— Неужели ты сомневалась?.. Но, умоляю тебя, — сказал я, — не предавайся таким мрачным мыслям... Потом ты займешься своим завещанием, времени у тебя хватит...
— Конечно, милый отец, мне предстоит еще долгая жизнь...
Эти слова она произнесла таким тоном, что, не знаю, почему, меня опять бросило в дрожь.
Я еще внимательнее посмотрел на нее; лицо ее не изменилось, и я успокоился.
— Да, время у меня еще будет, но отныне я не должна заниматься земными делами... ведь сегодня я отреклась от всего, что связывало меня с миром. Прошу вас, не откажите мне...
— Приказывай... я исполню все, что ты пожелаешь...
— Я хотела бы, чтоб моя нежная мать всегда хранила в маленькой гостиной, где она обычно проводит время, пяльцы... с начатой мною вышивкой.
— Твое желание будет исполнено, дитя мое. Твои покои остаются в полной сохранности, после того... как ты покинула дворец, так как все, что тебе принадлежало, для нас предметы религиозного культа... Клеманс будет глубоко тронута, узнав о твоем желании.
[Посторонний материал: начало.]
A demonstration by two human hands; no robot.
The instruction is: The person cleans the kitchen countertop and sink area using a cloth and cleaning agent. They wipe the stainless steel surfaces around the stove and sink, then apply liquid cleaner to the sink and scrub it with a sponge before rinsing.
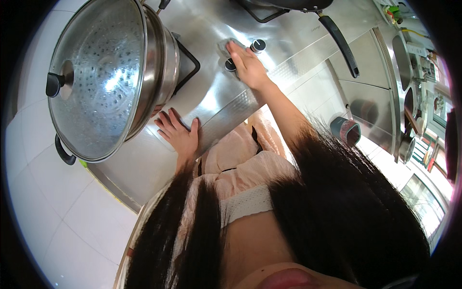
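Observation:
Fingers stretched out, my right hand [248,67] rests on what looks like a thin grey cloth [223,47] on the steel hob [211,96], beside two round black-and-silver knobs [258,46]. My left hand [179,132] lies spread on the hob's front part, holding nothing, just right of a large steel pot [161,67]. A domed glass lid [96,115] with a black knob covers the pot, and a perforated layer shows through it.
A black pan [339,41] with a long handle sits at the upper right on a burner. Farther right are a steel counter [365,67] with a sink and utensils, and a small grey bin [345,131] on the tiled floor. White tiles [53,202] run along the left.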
— А вы, дорогой отец, прошу вас, возьмите мое большое кресло черного дерева, сидя в котором я так долго думала, о многом мечтала...
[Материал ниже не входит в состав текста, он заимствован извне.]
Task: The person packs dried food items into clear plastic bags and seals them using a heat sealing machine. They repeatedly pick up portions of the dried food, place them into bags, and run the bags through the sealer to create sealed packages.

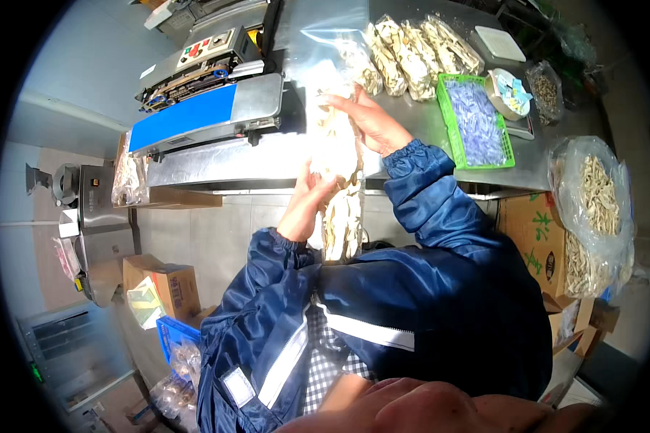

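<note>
Between my two hands is a long clear plastic bag (344, 220) filled with pale, dried, sliced pieces, its upper part washed out by bright light. My left hand (307, 202) is closed on the near side of the bag, about mid-length, just over the table's front edge. Higher up, my right hand (372, 121) grips the bag from the right, fingers curled round it. The bag's lower end hangs close to my jacket. Several similar filled bags (415, 58) lie side by side at the back of the steel table (415, 119).
A belt sealing machine (209, 112) with a blue strip stands at the left. To the right are a green basket (509, 155) of small clear packets, a round tub (492, 92) with blue-white packets, and a white scale (500, 43). A large bag of dried pieces (598, 195) sits by a cardboard box (527, 242).
</note>
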The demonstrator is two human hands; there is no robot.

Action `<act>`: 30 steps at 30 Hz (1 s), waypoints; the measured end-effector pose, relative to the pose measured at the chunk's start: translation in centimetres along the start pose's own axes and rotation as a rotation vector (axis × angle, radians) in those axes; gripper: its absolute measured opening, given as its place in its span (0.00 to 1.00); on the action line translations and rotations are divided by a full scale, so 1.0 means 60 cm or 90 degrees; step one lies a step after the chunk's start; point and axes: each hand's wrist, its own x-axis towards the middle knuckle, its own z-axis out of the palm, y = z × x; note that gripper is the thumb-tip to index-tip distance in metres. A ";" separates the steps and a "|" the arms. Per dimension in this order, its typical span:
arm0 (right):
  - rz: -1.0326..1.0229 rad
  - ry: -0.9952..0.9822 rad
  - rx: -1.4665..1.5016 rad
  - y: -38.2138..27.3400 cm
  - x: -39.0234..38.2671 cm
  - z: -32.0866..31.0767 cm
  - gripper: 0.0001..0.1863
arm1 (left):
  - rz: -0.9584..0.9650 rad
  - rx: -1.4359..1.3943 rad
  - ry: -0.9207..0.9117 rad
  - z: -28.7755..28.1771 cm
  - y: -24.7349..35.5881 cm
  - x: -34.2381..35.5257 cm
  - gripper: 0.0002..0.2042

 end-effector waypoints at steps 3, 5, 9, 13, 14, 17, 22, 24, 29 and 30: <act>0.016 0.022 -0.121 0.016 -0.007 0.000 0.38 | -0.035 0.049 0.018 0.015 0.011 0.013 0.34; 0.018 0.005 -0.113 0.025 -0.019 -0.007 0.41 | -0.021 0.013 0.026 0.009 -0.006 0.015 0.36; 0.111 0.020 -0.003 0.061 -0.053 -0.028 0.41 | -0.048 -0.077 0.033 0.006 -0.020 0.013 0.35; 0.092 0.068 0.036 0.075 -0.106 0.002 0.35 | -0.058 -0.074 0.045 -0.001 -0.032 0.015 0.33; 0.065 0.084 0.025 0.077 -0.113 0.005 0.35 | -0.048 -0.084 0.042 0.000 -0.032 0.016 0.33; -0.020 0.046 -0.113 0.088 -0.120 -0.017 0.43 | -0.040 -0.094 0.018 0.000 -0.035 0.023 0.29; -0.143 -0.062 -0.241 0.073 -0.124 -0.078 0.41 | -0.111 -0.229 -0.033 -0.051 -0.054 0.036 0.22; -0.144 -0.052 -0.296 0.065 -0.127 -0.067 0.38 | -0.124 -0.303 -0.072 -0.045 -0.045 0.039 0.24; -0.196 -0.033 -0.430 0.047 -0.101 -0.077 0.33 | -0.178 -0.301 -0.146 -0.041 -0.053 0.050 0.34; -0.198 -0.020 -0.484 0.032 -0.102 -0.071 0.31 | -0.172 -0.294 -0.162 -0.035 -0.050 0.051 0.34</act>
— Оно будет поставлено рядом с моим в рабочем кабинете, и я буду каждый день воображать, что ты здесь, подле меня, как это часто бывало, — сказал я, заливаясь слезами.
— Теперь я хотела бы также оставить память о себе среди тех, кто был мне предан во времена моих скитаний. Госпоже Жорж я желала бы оставить чернильницу, служившую мне до последнего времени. Этот дар имеет свой смысл, ведь она первая, кто учил меня писать на ферме. Что касается досточтимого кюре Букеваля, обратившего меня в нашу веру, то ему я оставляю прекрасное распятие из моей молельни...
— Хорошо, дорогое дитя...
— Я желала бы также отправить моей Хохотушке жемчужную повязку; эта скромная вещь, и она могла бы носить ее на своих прекрасных черных волосах... И, если возможно, ведь вы знаете алжирский адрес Марсиаля и Волчицы, я хотела бы, чтоб эта мужественная женщина, которая спасла мне жизнь, получила бы золотой с эмалью крест... Все эти сувениры, дорогой отец, должны быть вручены от имени Лилии- Марии.
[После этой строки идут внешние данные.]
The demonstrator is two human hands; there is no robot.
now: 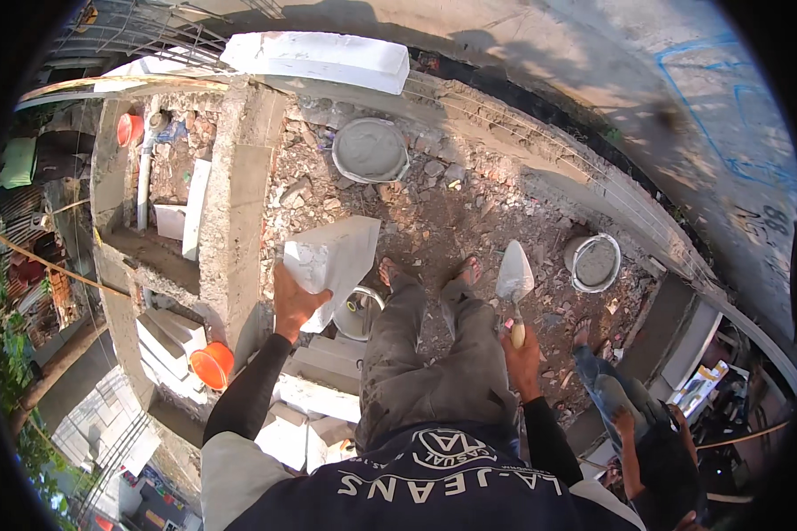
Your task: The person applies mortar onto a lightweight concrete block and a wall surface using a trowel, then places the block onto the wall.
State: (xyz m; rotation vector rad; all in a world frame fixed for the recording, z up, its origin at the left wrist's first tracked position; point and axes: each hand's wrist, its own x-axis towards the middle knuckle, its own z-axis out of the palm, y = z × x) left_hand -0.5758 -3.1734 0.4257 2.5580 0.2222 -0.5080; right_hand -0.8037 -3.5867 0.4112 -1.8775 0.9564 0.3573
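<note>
My left hand grips a white lightweight block, lifted left of my legs. Behind it, partly hidden, a round metal object with a dark middle sits low beside my left leg. My right hand is closed on the wooden handle of a trowel, whose pale blade points forward. A bucket of grey mortar stands on the rubble ahead of me, and another mortar bucket stands to the right of the trowel.
A low concrete wall runs along the left, with red buckets and stacked blocks beside it. A long white block lies atop the far wall. Broken rubble covers the ground. A co-worker is at lower right.
</note>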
— Я исполню твою волю... Ты никого не забыла?..
— Думаю, что нет.
— Подумай... среди тех, кто тебя любил; нет ли какого-нибудь очень несчастного человека... который страдает так же, как твоя мать и я... кто столь же тяжело, как мы, переживает твой уход в монастырь?
Бедная дочь поняла меня, она пожала мне руку, легкий румянец на мгновенье покрыл ее бледное лицо.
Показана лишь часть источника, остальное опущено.